The community is begging Chanel Haute Couture to make something new. Anything. A silhouette, a hemline, a single design choice that doesn’t feel like the ghost of collections past. Elle’s doing her part. The house is not. Elle in pastels is a Cannes tradition at this point—like bad Wi–Fi and cigarette breath on the Croisette.


Wearing Armani Prive

The mermaid flare at the hem is meticulously calculated—look at the curve at the back knee. It’s tight up until the last possible point, creating that iconic hourglass from every angle. That kind of patterning requires multiple fittings and perfect grain–line balance or else the hem would torque under the weight of the embroidery. The gown hugs her lower back with unnatural precision. That requires princess seams cut on compound curves, with the fabric laid against opposing grain directions to counteract the body’s pull. That’s why it doesn’t bunch or shift, even as she turns.


Simone Ashley

Wearing Vivienne Westwood bridal

This should’ve been a slam dunk. Westwood is known for her corsetry—baroque, boned, gravity–defying, with asymmetric drama that feels anarchic and controlled. This? This is what happens when you try to do Westwood without the structure. The bustline is absolutely the problem: the cups are too shallow, the shaping is awkward, and it’s neither framing her breasts nor supporting them. The sweetheart neckline is collapsing in on itself, and instead of the deliberate distortion that Westwood mastered, we’re getting sad gaping and tension in all the wrong places.

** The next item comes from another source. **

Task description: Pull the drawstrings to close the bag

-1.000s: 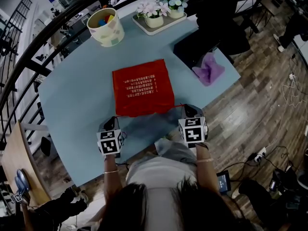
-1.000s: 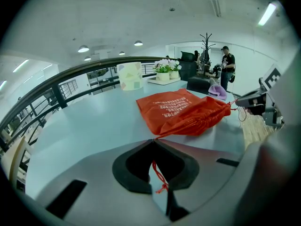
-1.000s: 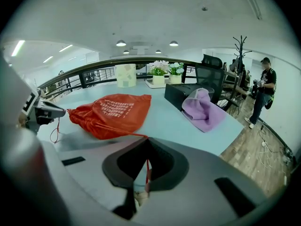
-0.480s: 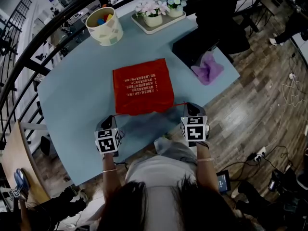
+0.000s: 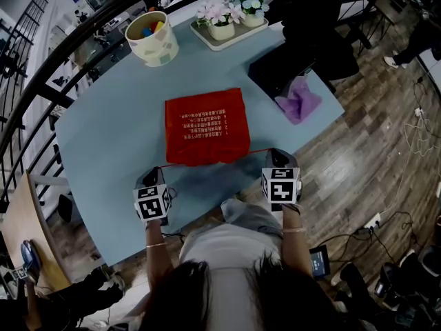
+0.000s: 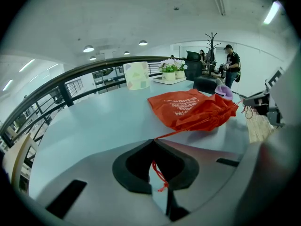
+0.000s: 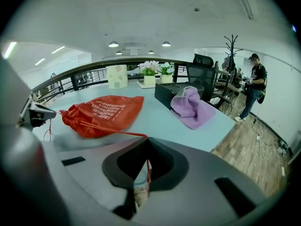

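Note:
A red drawstring bag [image 5: 205,124] with white print lies flat on the blue table [image 5: 103,136], its near edge gathered into folds. A thin red drawstring [image 5: 171,165] runs taut from the bag's left corner to my left gripper [image 5: 157,172], which is shut on it. The other drawstring [image 5: 255,150] runs to my right gripper [image 5: 271,154], also shut on it. In the left gripper view the string [image 6: 169,133] enters the closed jaws [image 6: 153,141] and its end dangles behind. The right gripper view shows the same with the string [image 7: 120,132] and the jaws [image 7: 146,138].
A patterned cup [image 5: 151,38] of coloured pieces and a tray [image 5: 231,33] with two flower pots stand at the far edge. A black box [image 5: 282,66] and a purple cloth [image 5: 298,98] lie at the right. The table's near edge is just under both grippers. A person [image 6: 232,65] stands beyond.
Both grippers have edged slightly apart. The strings now run straighter and the bag's near edge is bunched tighter.

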`<state>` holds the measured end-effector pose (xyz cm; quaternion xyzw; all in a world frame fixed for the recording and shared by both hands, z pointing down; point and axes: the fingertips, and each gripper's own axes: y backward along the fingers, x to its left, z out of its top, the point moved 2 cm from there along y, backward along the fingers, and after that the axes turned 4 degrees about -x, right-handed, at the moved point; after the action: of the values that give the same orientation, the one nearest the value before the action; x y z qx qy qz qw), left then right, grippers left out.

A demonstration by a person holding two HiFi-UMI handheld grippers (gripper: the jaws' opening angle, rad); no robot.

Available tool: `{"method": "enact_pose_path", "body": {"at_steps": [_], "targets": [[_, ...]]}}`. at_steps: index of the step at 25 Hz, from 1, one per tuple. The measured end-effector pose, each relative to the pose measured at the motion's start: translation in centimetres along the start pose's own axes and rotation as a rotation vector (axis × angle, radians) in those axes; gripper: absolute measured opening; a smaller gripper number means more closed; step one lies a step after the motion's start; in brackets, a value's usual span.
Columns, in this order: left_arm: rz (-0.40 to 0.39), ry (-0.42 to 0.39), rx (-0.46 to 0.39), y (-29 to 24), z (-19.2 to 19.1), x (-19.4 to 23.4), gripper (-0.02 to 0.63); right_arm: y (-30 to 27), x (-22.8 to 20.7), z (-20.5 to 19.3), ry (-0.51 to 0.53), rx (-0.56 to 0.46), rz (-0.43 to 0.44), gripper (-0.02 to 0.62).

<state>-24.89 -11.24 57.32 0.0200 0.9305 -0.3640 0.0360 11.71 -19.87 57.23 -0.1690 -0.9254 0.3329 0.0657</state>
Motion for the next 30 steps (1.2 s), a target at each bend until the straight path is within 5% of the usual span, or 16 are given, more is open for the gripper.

The mid–century silhouette is cute in theory, but the proportions aren’t working for her frame—the skirt has that signature Westwood weight, but the bodice doesn’t hold its own. It makes her look like she’s sinking into the dress rather than commanding it. And if Vivienne taught us anything, it’s that her women should look like they’re about to seduce a poet and burn down a parliament, not adjust their bodice mid–carpet.

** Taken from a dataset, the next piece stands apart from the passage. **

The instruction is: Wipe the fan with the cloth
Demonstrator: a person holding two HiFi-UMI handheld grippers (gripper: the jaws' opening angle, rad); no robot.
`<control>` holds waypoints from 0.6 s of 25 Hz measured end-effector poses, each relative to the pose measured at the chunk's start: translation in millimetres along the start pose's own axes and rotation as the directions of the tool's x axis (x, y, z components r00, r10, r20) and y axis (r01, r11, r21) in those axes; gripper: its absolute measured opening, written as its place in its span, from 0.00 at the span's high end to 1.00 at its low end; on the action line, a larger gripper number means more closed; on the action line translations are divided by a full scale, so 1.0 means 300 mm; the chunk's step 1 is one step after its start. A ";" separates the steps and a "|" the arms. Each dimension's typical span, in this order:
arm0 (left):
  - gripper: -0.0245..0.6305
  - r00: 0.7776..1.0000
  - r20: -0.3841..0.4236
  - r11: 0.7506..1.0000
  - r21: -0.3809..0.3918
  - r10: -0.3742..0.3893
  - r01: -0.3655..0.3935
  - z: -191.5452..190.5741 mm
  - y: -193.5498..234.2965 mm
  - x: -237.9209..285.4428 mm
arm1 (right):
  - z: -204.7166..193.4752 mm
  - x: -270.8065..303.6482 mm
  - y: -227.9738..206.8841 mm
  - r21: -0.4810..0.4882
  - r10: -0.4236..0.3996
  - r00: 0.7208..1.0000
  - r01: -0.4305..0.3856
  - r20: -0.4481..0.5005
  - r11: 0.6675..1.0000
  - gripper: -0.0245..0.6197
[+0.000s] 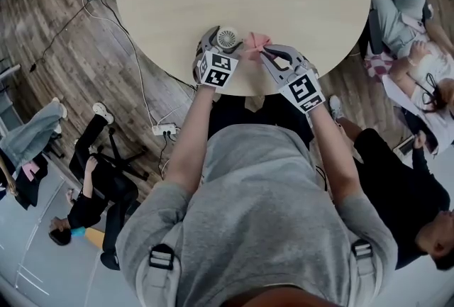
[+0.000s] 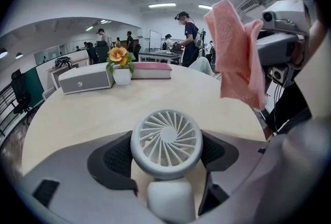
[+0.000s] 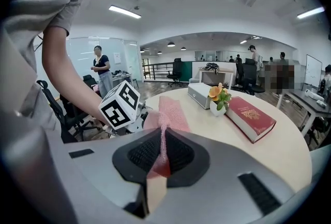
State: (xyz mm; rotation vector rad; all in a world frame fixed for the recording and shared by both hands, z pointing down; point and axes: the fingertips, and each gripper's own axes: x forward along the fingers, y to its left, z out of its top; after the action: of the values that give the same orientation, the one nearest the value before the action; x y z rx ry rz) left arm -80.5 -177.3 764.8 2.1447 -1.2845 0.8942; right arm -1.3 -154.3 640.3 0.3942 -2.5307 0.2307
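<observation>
At the near edge of the round table (image 1: 163, 8), the small white fan (image 2: 166, 137) is clamped by the left gripper (image 2: 165, 161). The jaws are drawn in against either side of its round head, with the stem below. The grille is turned outward (presumably so that the face is offered to the other hand and cannot slip under pressure). Whether its base rests on the table cannot be told. Just beside it, the pink cloth (image 3: 169, 109) is pinched by the right gripper (image 3: 162, 158). Its jaws are all but together on a thin fold, and the rest of the fabric is left free beyond the tips as a wiping flap. In the left gripper view the cloth is seen above and to the right of the fan, close but apart, so wiping is judged not yet begun. Further across the table, well apart from the work, a grey box (image 2: 85, 77), a potted flower (image 2: 119, 65) and a red book (image 3: 251, 117) are set.
</observation>
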 end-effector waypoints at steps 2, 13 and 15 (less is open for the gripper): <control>0.38 1.000 0.022 1.000 0.023 -0.005 0.004 0.042 -0.021 -0.058 | 0.023 0.006 0.039 -0.012 0.004 1.000 -0.004 0.004 1.000 0.92; 0.38 0.997 0.070 0.990 0.140 -0.039 0.029 0.183 -0.058 -0.261 | 0.162 -0.025 0.047 -0.031 -0.085 0.993 0.088 0.080 0.996 0.92; 0.38 0.996 0.078 0.987 0.155 -0.042 0.029 0.197 -0.060 -0.293 | 0.184 -0.037 0.047 -0.032 -0.102 0.990 0.106 0.093 0.994 0.92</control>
State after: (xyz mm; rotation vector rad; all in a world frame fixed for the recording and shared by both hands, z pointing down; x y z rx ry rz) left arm -77.9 -158.9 658.8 2.3378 -1.2477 0.9278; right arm -24.9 -152.1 587.4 0.5318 -2.5907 0.1291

I love Simone. I want this to work, but this one needed another round of tailoring and about five more steel bones.



Alba Rohrwacher

Wearing Valentino

Alba Rohrwacher’s red carpet appearance in Valentino reads, at first glance, like Edwardian revival—ruffled collar, fluted cuffs, prim jacket. But its power lies in how it refuses to be sweet or nostalgic. The oversized bow isn’t girlish—it’s ecclesiastical, calling back to the fichu neckwear of 18th–century clerical and court dress. The silhouette is restrained, but the message is loud.

Technically, this is pure couture sleight–of–hand, and it works beautifully. There are no visible darts on the jacket, a signature Valentino technique. Instead of shaping the torso with stitched darts, the garment is cut and sculpted through the angle of the sleeve–head and shoulder seam—a feat of drafting precision that relies on millimeter–perfect sleeve rotation and weight distribution. It’s subtle, but it changes how the garment rests on the body: there’s no tug, no tension, just ease. It requires advanced moulage skills to achieve, and reflects Valentino’s old–school atelier DNA.

The skirt stops exactly at the knee bend, with triple–layered crepe (probably) for body, not movement. It’s not a skirt for swishing or twirling—it’s engineered to hold a silhouette. There’s a discipline to the whole thing, a refusal to sway.

There’s a strong postwar cinema energy here: Fassbinder’s women, Ingrid Bergman in Europa ‘51, the kind of Catholic, post–idealist grief dressing found in mid century Italian or Polish films. It’s not nostalgic, though. It all ties back to Valentino’s home in Rome: a city of altars, iconography, vestments. Piccioli’s best work borrows from two churches—the house of Balenciaga, and the actual Church.